An S100A4 KO CRC cell line was generated using HCT-116 (ATCC, Manassas, VA, USA). Briefly, the guide RNA sequence (gRNA: 5’-CCACAAGTACTCGGGCAAAG-3’) was designed using CRISPRdirect (https://crispr.dbcls.jp) and cloned into pSpCas9n(BB)-2A-Puro (PX459) V2.0 (Addgene #62988) to establish the S100A4 KO cell line as described previously [21]. We also used the following plasmids: pcDNA-b-catenin△S45, pCI-p300, pGL3B-(-1976/+1012) S100A4-luc, and pCMVp53wt as described previously [23, 24].
Antibodies and reagents
Antibodies are listed in Supplementary Table S1. Adriamycin (ADR) was obtained from Sigma-Aldrich Chemicals (St. Louis, MO, USA).
Western blot and co-immunoprecipitation (co-IP) assays
Isolation of total cellular proteins and western blot and co-IP assays were carried out as described previously [21, 23–25]. The signals were analyzed using ImageJ software version 1.41 (NIH, Bethesda, MD, USA; http//imgaeJ.nih.gov/ij) as described previously [25]. The reconstructed images of all blots with membrane edges visible are accessible in the Supplementary Materials, because some of the original full-length blots were cut prior to hybridization with antibodies.

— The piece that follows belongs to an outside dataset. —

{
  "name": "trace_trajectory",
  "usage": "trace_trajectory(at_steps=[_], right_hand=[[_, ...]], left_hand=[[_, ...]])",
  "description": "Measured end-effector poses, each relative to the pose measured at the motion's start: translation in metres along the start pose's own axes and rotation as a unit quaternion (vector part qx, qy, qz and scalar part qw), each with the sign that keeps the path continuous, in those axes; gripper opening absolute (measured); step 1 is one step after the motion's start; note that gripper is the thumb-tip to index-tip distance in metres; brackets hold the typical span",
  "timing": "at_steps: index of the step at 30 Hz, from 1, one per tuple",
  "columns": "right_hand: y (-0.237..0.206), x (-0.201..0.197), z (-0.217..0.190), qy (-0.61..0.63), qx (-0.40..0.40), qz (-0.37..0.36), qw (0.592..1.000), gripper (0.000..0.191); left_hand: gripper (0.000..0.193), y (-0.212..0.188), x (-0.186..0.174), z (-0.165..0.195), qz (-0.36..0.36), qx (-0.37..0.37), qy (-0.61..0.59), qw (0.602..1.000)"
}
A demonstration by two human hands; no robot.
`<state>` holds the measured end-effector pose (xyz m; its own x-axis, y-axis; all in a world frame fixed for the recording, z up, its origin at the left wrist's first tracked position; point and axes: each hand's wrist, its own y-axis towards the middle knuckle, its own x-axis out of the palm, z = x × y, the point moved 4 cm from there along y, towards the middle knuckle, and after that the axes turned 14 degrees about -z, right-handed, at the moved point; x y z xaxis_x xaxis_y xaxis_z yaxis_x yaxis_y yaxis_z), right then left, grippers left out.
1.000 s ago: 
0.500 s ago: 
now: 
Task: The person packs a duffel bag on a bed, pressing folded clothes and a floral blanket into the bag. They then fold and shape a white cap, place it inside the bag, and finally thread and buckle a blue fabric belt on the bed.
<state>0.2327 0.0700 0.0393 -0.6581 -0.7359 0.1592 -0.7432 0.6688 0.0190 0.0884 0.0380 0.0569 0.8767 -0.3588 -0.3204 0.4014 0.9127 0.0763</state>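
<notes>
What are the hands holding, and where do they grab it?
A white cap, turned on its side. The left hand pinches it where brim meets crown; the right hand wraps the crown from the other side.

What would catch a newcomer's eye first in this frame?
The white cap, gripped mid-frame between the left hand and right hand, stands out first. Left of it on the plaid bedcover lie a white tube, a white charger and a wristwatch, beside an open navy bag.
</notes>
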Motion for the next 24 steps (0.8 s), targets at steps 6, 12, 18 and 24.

Cell cycle analysis using a BD FACS Calibur instrument (BD Biosciences, Franklin Lakes, NJ, USA) and CellQuest Pro software v3.3 (BD Biosciences) as described previously [21, 25].
Proximity ligation assay (PLA)
Mouse b-catenin or mouse p53 were used alone (negative controls) or in combination with rabbit S100A4 antibody. The slides were treated using the Duolink Detection kit with PLA PLUS and MINUS probes for mouse and rabbit antibodies, respectively (Olink Bioscience, Uppsala, Sweden). Average number of intranuclear and intracytoplasmic PLA signals were expressed as an signals per cell as described previously [26].
Cell Counting Kit-8 assay
Cell viability after ADR treatment was evaluated using the Cell Counting Kit-8 (CCK-8; Dojindo Lab, Kumamoto, Japan), according to the manufacture’s instructions.
Apoptotic index
The number of apoptotic cells identified in HE-stained sections was calculated by counting the mean number of apoptotic figures per field as described previously [27].
Transfection and luciferase assay
Transfection was carried out using LipofectAMINE PLUS (Invitrogen, Carlsbad, CA, USA) and luciferase activity was assayed 24 h after transfection using the Dual-luciferase reporter assay system (Promega) as described previously [24, 25].